About this exercise: Look below for the line holding "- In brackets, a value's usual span" and the line holding "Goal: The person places". Transcribe exactly those lines and all lines between them, nothing more.

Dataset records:

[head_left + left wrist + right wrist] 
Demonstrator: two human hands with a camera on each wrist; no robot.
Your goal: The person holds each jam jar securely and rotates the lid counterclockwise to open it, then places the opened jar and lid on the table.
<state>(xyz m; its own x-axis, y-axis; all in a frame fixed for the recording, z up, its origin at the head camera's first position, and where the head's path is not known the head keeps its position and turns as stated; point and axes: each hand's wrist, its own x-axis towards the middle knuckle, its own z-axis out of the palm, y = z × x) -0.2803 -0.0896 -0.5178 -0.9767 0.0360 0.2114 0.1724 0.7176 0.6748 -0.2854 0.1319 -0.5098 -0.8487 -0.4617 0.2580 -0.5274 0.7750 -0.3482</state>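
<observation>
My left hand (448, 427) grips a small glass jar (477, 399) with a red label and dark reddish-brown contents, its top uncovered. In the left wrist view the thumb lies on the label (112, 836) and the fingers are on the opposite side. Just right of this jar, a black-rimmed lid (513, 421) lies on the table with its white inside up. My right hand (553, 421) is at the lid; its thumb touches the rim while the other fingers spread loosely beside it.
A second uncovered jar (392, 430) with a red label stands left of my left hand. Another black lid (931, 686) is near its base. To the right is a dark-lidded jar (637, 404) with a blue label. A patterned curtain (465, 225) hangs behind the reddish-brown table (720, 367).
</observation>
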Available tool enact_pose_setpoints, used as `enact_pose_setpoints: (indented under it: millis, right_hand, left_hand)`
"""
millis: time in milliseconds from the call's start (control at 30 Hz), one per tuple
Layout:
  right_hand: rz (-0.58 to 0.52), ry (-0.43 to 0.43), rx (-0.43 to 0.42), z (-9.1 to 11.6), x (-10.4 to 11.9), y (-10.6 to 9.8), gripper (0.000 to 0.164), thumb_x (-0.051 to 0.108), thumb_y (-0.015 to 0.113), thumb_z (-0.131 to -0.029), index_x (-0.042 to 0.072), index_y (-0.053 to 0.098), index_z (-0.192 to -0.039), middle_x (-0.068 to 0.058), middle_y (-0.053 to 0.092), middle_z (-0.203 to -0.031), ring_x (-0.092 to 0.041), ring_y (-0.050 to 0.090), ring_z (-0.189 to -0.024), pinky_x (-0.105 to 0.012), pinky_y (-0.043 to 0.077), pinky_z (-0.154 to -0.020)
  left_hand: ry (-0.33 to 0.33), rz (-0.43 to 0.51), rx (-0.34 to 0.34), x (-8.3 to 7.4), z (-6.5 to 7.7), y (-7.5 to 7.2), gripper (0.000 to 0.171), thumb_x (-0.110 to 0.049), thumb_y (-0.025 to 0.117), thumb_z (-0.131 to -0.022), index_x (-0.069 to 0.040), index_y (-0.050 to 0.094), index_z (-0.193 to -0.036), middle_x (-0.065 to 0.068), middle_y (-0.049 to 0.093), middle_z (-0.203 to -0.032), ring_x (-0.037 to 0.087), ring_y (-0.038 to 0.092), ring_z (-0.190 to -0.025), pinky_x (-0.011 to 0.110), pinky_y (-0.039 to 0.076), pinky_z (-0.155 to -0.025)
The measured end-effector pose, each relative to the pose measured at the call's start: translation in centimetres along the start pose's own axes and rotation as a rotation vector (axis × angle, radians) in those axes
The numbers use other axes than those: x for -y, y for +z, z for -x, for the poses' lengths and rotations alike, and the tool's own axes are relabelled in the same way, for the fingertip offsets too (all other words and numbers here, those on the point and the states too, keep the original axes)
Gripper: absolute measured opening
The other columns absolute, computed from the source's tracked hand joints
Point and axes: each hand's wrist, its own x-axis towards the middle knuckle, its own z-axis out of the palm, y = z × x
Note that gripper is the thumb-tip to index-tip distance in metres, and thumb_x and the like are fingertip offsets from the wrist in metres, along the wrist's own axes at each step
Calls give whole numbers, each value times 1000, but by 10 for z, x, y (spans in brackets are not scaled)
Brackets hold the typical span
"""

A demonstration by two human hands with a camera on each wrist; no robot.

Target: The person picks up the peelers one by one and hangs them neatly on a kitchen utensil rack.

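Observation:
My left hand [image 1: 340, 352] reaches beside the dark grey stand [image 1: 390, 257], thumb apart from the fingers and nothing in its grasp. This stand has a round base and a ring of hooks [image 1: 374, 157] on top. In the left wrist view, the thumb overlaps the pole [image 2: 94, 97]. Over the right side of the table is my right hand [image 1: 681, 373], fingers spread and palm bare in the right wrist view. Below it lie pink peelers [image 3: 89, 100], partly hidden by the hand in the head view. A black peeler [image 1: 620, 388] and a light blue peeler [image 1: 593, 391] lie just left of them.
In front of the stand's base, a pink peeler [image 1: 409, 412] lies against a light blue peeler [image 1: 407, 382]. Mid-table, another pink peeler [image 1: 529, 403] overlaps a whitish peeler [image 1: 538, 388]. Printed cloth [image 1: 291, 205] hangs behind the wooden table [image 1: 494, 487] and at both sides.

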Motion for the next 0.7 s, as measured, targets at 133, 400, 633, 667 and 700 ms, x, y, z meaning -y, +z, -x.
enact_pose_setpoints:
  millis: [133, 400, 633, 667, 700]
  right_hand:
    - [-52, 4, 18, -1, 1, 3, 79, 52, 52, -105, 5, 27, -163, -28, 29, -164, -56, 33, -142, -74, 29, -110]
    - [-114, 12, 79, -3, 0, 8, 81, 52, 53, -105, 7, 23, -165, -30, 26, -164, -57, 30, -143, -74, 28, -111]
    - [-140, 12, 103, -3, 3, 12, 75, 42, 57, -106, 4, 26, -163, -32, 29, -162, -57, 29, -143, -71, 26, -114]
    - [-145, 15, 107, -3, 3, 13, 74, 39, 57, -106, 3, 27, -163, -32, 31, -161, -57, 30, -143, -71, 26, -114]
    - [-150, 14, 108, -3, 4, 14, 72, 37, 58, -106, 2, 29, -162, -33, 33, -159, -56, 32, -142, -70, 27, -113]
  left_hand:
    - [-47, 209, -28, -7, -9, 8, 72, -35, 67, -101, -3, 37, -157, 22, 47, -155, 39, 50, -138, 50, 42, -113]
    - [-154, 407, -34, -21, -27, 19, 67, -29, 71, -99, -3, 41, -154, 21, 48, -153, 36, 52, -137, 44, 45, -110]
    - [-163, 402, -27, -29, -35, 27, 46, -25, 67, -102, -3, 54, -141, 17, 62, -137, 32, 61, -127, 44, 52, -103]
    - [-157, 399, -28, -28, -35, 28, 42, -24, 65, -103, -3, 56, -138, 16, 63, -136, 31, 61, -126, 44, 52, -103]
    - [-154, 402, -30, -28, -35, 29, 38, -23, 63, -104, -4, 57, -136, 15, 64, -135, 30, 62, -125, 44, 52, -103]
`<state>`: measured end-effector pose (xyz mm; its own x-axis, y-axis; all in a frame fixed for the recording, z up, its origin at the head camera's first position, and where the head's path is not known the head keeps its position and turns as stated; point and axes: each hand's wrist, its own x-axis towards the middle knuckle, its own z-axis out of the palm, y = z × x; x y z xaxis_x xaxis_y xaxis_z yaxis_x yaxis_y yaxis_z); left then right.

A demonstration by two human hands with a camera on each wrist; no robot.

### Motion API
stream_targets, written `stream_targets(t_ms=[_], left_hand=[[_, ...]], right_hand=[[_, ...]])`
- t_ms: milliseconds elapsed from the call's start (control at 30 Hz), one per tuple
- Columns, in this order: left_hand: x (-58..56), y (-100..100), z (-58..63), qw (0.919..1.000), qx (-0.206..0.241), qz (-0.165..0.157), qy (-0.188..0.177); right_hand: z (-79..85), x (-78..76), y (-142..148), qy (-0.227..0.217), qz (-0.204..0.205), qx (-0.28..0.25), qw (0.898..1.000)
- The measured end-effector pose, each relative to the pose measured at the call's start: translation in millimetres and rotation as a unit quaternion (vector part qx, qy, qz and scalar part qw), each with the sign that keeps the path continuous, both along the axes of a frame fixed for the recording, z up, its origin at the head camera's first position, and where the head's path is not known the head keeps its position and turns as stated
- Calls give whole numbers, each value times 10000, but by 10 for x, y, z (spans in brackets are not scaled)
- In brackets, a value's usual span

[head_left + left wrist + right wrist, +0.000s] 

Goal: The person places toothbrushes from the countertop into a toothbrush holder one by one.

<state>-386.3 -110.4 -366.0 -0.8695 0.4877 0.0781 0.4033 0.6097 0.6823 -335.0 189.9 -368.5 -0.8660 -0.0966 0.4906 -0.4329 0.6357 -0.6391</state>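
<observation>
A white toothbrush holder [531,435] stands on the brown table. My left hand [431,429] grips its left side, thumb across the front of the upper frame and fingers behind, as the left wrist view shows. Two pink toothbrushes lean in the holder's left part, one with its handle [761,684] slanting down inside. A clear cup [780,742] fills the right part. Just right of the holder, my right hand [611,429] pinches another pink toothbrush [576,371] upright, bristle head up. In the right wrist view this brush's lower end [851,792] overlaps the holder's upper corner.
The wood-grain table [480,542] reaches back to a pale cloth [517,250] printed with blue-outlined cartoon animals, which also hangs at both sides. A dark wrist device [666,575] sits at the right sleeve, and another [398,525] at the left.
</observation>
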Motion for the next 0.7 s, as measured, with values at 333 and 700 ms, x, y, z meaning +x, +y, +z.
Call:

Expected answer:
- In brackets, a value's usual span

[head_left + left wrist + right wrist, +0.000s] 

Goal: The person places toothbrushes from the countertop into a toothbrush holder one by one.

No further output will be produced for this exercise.